The season of advent is a time for us to remember what God has done, and what God has not yet done. It is a time of waiting—not the mad rush toward “Christmas” in our society. Advent is a time to remind ourselves that we are always waiting for God to come. Yet in the OT, the term “wait” is a word of faith. To “wait” for the Lord refers over and over again to trusting God’s steadfast and faithful love.[6]

This time of waiting during advent is when we learn that God is faithful. That’s when we learn that God is the coming one—God is the one who is always coming to us; approaching us, moving toward us, drawing us; God is always “coming.” No matter what happens in this life, we can remember that God is never farther away from us than a father teaching a toddler to walk (Hosea 11:3), or a mother gently nursing an infant (Isaiah 49:15). God is always as close to us as the air we are breathing.[7] Wherever we are, God is there, loving us, nurturing us, drawing us into the joy of God’s life and love.[8] Wherever we go, whatever may befall us, God will never forsake us.
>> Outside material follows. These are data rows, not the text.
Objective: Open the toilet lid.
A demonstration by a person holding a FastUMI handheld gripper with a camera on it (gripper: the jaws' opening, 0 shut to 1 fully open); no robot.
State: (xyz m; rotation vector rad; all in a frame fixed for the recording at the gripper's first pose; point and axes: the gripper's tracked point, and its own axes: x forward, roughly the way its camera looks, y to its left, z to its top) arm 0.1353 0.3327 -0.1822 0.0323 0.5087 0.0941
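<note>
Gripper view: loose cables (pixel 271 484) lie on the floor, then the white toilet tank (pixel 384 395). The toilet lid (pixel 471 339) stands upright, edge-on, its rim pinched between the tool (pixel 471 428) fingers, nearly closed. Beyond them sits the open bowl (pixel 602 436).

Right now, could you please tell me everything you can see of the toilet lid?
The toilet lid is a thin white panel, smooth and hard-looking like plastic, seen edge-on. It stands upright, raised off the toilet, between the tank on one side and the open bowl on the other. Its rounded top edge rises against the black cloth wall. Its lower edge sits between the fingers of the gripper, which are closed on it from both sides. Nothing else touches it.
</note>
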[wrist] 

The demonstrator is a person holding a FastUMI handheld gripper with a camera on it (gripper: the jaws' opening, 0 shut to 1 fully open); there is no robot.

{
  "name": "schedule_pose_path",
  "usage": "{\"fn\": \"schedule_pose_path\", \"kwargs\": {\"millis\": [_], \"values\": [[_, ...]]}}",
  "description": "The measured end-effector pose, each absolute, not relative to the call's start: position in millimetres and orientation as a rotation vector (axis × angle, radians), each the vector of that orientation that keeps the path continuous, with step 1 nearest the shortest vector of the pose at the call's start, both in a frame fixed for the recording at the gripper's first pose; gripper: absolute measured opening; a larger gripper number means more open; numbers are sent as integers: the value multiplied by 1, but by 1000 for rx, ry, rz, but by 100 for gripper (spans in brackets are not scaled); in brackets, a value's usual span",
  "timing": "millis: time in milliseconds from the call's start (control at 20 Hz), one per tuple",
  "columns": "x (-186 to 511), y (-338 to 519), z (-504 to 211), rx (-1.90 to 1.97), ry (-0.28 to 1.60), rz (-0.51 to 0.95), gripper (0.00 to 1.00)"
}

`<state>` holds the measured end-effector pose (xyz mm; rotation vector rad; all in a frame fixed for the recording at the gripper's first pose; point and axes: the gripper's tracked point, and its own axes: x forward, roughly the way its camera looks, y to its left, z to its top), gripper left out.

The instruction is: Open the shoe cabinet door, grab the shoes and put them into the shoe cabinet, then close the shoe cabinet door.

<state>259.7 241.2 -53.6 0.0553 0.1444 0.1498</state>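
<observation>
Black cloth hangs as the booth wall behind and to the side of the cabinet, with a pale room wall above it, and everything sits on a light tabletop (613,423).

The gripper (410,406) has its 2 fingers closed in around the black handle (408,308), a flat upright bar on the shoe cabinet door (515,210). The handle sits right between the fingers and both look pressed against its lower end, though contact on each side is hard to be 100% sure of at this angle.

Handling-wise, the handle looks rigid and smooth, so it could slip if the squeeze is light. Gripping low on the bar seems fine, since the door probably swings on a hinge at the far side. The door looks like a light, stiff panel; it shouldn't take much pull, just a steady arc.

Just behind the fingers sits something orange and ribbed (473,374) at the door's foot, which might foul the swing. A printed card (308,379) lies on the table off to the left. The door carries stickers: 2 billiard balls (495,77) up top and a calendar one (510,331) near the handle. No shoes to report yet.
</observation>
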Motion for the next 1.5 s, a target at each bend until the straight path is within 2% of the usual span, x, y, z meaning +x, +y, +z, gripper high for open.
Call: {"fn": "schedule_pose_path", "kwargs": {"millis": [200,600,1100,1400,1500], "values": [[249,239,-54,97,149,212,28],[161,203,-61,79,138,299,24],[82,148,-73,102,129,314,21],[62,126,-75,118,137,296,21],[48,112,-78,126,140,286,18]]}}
[1] © 2008 Alan Brehm. A sermon preached by Rev. Dr. Alan Brehm on 11/30/08 at First Presbyterian Church, Dickinson, TX and at A Community of the Servant-Savior Presbyterian Church, Houston, TX.

[2] cf. Psalms 44, 89. See also Brevard Childs, Isaiah, 525: Israel “has been isolated to such an extent as to question whether in truth it ever was under God’s care and sovereignty.”

[3] Claus Westermann, Isaiah 40-66, 398 points to the questions in Isaiah 64:12 (“After all this, will you restrain yourself, O Lord? Will you keep silent, and punish us so severely?”) as an example of their anxiety.

[4] Hendrikus Berkhof, Christian Faith, 134; Jürgen Moltmann, Theology of Hope, 112-120, 143-148: “God is the same God all the way from promise to fulfillment” (115).

[5] Jürgen Moltmann, Theology of Hope, 106, 117, 119.

[6] Ps. 27:14; 31:24; 37:7, 9; 62:1, 5; 130:5; James L. Mays, Psalms, 407 (on Ps. 130).

[7]Jürgen Moltmann Trinity and the Kingdom, 39, 104-5; Jürgen Moltmann, God in Creation, 9; Jürgen Moltmann, The Spirit of Life, 161. See further, Paul Tillich, “Spiritual Presence,” in The Eternal Now, 86-87.

[8] Moltmann, God in Creation, 9-17.